*TASK BRIEF*. For this exercise, write out only the lines of the entries below from the one with "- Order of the" up to and including the one with "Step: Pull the", exactly as they are. Pictures stay out.

** Opening INFORMATION SUPPLIED block **

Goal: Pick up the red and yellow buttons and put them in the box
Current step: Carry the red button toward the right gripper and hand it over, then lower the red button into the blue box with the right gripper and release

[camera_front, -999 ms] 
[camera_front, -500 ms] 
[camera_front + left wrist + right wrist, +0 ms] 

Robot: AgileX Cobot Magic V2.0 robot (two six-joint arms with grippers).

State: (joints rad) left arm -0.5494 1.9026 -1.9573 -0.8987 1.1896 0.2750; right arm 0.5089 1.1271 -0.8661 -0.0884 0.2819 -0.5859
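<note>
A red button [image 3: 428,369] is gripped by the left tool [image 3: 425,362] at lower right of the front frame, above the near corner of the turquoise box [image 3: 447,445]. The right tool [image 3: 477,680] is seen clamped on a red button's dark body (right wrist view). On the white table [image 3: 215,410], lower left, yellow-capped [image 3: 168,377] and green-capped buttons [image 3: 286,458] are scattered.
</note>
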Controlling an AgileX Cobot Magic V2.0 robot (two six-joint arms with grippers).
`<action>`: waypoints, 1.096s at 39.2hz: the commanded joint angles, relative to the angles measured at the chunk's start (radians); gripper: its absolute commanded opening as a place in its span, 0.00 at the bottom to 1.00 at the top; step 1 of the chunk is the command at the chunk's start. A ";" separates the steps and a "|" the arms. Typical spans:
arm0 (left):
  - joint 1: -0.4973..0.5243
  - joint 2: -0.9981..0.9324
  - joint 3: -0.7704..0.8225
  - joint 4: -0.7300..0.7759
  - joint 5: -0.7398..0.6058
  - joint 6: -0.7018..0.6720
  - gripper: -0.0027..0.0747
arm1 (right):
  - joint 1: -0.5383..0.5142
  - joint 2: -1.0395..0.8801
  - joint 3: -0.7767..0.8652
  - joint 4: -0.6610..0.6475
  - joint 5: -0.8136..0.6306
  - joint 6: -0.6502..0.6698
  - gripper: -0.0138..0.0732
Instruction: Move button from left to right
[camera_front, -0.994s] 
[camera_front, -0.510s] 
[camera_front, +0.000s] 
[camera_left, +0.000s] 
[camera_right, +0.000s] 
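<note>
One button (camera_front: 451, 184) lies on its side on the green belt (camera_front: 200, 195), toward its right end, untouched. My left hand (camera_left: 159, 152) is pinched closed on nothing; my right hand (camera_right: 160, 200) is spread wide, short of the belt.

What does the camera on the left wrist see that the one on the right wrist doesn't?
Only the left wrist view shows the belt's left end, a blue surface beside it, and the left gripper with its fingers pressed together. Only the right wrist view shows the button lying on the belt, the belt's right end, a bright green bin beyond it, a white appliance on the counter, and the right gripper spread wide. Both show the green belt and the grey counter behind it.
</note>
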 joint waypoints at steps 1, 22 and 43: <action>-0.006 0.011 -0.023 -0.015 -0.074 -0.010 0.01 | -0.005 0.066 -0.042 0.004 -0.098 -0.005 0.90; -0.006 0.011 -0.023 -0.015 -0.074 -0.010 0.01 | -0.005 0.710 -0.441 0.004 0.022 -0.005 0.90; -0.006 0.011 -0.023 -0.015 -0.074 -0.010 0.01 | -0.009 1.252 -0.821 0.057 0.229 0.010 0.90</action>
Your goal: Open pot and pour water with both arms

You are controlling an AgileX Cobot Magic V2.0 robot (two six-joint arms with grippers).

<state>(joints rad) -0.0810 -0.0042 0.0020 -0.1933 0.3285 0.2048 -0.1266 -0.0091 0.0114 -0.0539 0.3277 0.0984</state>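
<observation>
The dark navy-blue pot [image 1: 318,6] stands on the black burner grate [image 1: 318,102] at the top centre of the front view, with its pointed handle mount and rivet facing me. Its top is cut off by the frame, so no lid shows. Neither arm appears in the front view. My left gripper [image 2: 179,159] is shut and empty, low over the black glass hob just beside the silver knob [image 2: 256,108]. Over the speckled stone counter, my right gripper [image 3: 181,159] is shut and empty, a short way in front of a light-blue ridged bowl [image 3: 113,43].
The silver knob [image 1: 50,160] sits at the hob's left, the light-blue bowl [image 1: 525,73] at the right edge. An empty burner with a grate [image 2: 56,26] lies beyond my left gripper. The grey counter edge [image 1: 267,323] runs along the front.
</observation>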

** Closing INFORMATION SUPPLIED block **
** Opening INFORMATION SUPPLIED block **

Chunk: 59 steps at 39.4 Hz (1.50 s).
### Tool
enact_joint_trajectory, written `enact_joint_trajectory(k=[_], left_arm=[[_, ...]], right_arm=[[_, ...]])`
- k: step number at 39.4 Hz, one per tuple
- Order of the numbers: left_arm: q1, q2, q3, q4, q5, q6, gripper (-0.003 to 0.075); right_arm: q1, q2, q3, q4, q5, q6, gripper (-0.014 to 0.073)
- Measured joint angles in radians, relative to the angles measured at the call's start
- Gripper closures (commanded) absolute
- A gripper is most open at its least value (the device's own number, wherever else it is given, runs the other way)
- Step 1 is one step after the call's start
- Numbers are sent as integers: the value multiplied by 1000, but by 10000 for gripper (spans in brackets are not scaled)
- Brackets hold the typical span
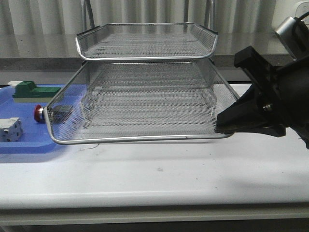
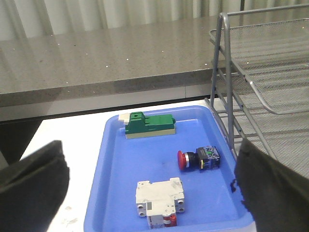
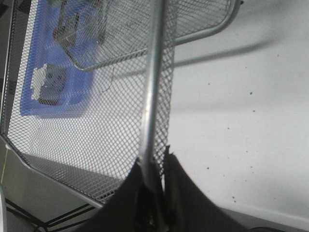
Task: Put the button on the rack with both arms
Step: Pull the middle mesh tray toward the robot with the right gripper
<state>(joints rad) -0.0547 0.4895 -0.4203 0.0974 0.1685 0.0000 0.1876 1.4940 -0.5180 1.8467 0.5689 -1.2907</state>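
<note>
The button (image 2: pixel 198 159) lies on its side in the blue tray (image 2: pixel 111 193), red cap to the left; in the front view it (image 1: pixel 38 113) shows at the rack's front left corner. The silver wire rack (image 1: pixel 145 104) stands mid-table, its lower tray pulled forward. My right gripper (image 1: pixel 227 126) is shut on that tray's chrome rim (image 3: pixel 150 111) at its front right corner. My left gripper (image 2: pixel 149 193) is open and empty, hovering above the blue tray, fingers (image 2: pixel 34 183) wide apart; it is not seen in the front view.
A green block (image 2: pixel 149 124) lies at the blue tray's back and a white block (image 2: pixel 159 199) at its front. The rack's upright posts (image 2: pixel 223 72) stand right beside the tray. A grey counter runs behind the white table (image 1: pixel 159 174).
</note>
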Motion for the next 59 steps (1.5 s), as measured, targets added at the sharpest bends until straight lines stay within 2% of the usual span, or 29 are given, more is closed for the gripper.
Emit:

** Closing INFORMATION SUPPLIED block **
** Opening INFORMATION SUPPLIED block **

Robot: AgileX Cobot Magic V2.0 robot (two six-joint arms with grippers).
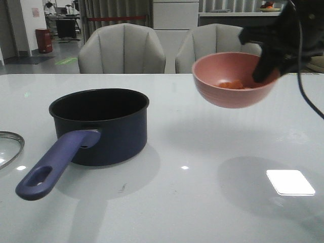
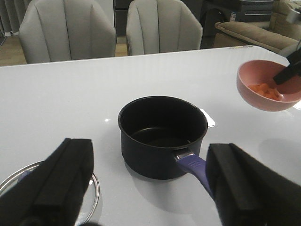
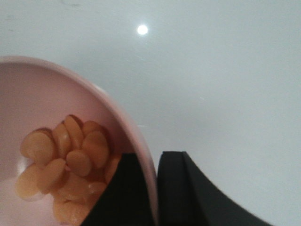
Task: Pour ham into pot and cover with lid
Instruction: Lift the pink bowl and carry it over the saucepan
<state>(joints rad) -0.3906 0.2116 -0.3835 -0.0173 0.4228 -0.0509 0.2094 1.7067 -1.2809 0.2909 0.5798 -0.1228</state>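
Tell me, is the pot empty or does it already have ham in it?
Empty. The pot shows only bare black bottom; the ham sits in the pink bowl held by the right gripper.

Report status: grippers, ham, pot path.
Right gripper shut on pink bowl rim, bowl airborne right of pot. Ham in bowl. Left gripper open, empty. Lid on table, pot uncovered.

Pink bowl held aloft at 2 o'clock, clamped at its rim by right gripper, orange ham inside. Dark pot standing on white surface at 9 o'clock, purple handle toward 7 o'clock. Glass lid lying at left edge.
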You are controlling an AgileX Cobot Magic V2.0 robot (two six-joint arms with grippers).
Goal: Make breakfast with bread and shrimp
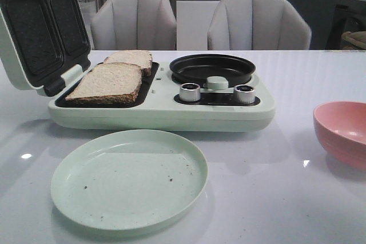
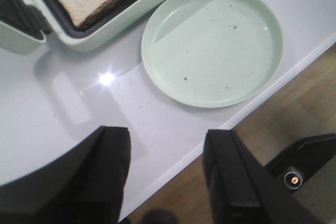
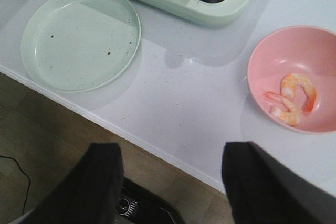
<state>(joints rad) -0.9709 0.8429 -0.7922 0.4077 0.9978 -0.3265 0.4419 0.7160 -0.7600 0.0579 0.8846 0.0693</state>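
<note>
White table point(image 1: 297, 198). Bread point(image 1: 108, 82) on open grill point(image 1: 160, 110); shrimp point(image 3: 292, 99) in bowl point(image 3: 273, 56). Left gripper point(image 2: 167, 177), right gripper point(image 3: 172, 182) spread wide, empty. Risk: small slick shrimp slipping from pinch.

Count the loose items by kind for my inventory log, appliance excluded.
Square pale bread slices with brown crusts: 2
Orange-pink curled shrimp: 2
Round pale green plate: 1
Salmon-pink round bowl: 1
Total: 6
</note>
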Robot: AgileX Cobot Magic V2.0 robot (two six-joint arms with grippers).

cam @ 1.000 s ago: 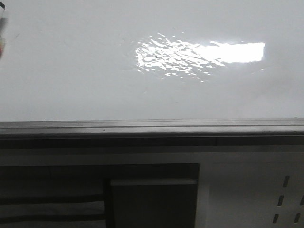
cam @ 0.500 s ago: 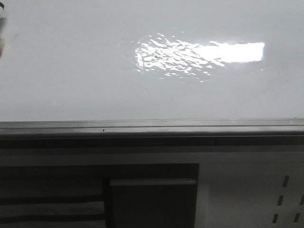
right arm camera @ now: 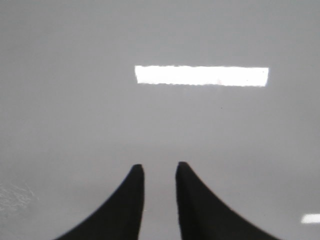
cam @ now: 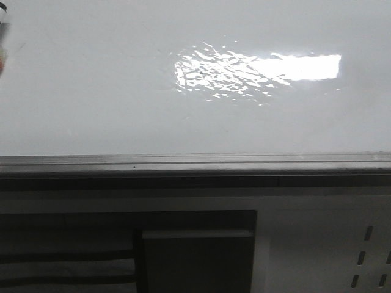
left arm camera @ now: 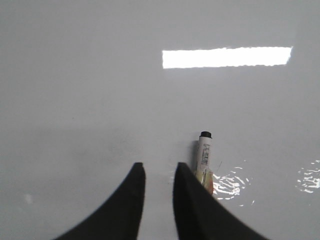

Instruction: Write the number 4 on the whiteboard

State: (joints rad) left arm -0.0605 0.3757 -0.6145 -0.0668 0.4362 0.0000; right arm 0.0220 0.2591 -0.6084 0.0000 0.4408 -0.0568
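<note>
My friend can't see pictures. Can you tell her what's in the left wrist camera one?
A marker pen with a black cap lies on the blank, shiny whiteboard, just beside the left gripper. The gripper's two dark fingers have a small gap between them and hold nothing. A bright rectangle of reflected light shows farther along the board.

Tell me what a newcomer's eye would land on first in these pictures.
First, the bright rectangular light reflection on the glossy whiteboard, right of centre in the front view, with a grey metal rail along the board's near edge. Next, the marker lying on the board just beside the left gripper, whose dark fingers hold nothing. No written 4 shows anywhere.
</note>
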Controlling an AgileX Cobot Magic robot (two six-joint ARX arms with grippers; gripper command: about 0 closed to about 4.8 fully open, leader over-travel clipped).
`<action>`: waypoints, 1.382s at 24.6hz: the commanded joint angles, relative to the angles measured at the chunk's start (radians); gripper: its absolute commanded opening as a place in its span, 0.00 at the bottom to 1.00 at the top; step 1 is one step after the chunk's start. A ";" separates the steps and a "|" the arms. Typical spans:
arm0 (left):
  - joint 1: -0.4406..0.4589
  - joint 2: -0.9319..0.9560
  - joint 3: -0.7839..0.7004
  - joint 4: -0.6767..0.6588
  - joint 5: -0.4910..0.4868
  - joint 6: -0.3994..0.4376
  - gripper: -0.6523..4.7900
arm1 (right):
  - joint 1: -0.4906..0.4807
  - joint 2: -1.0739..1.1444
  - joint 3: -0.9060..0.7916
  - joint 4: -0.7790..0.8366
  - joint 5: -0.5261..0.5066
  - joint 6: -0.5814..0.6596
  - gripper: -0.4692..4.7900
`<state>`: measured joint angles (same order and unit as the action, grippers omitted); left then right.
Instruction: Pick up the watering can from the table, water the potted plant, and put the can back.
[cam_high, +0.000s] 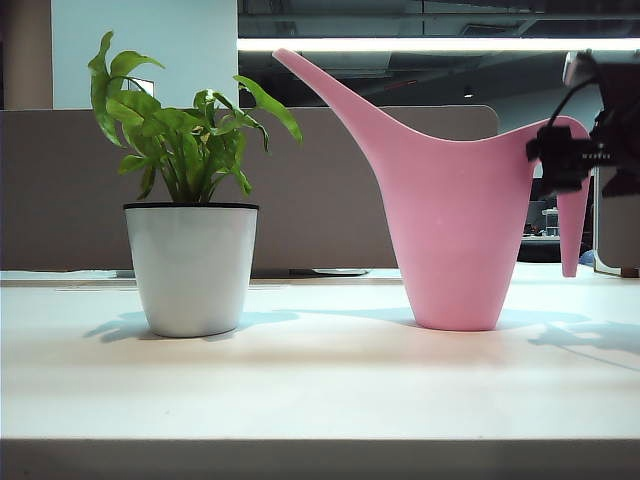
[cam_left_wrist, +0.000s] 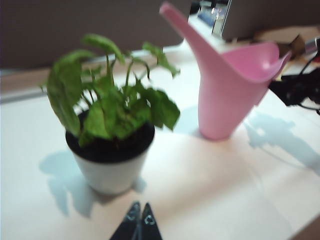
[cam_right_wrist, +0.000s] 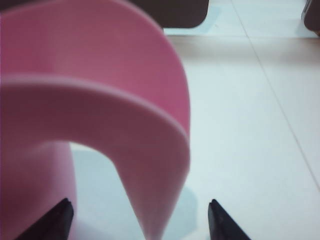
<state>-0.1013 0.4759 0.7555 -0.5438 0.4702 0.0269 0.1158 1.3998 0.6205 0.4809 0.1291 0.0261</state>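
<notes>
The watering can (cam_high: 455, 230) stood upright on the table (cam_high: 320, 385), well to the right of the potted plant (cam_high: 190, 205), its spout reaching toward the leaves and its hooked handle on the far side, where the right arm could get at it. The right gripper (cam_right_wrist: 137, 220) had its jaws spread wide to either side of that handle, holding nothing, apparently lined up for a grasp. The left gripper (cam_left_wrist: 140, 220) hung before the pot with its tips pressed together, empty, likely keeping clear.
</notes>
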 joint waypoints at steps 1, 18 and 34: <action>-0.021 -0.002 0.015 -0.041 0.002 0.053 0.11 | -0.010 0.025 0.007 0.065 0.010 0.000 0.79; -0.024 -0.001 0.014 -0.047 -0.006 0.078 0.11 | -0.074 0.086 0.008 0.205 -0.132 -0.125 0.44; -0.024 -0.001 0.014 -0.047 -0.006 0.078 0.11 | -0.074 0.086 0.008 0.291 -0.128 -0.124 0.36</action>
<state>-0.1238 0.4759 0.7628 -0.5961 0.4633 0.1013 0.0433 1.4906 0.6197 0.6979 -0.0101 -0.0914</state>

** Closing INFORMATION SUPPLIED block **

*TASK SOLUTION*.
- Order of the numbers: left_arm: q1, q2, q3, q4, q5, q6, gripper (-0.003 to 0.075); right_arm: q1, q2, q3, q4, q5, q6, gripper (-0.014 to 0.073)
- Measured joint angles in radians, relative to the angles measured at the call's start
- Gripper closures (commanded) absolute
- A gripper is most open at its least value (the device's own number, wherever else it is given, runs the other way)
- Step 1 is one step after the call's start
- Numbers are sent as integers: the value multiplied by 1000, but by 10000 for gripper (spans in brackets are not scaled)
- Brackets hold the typical span
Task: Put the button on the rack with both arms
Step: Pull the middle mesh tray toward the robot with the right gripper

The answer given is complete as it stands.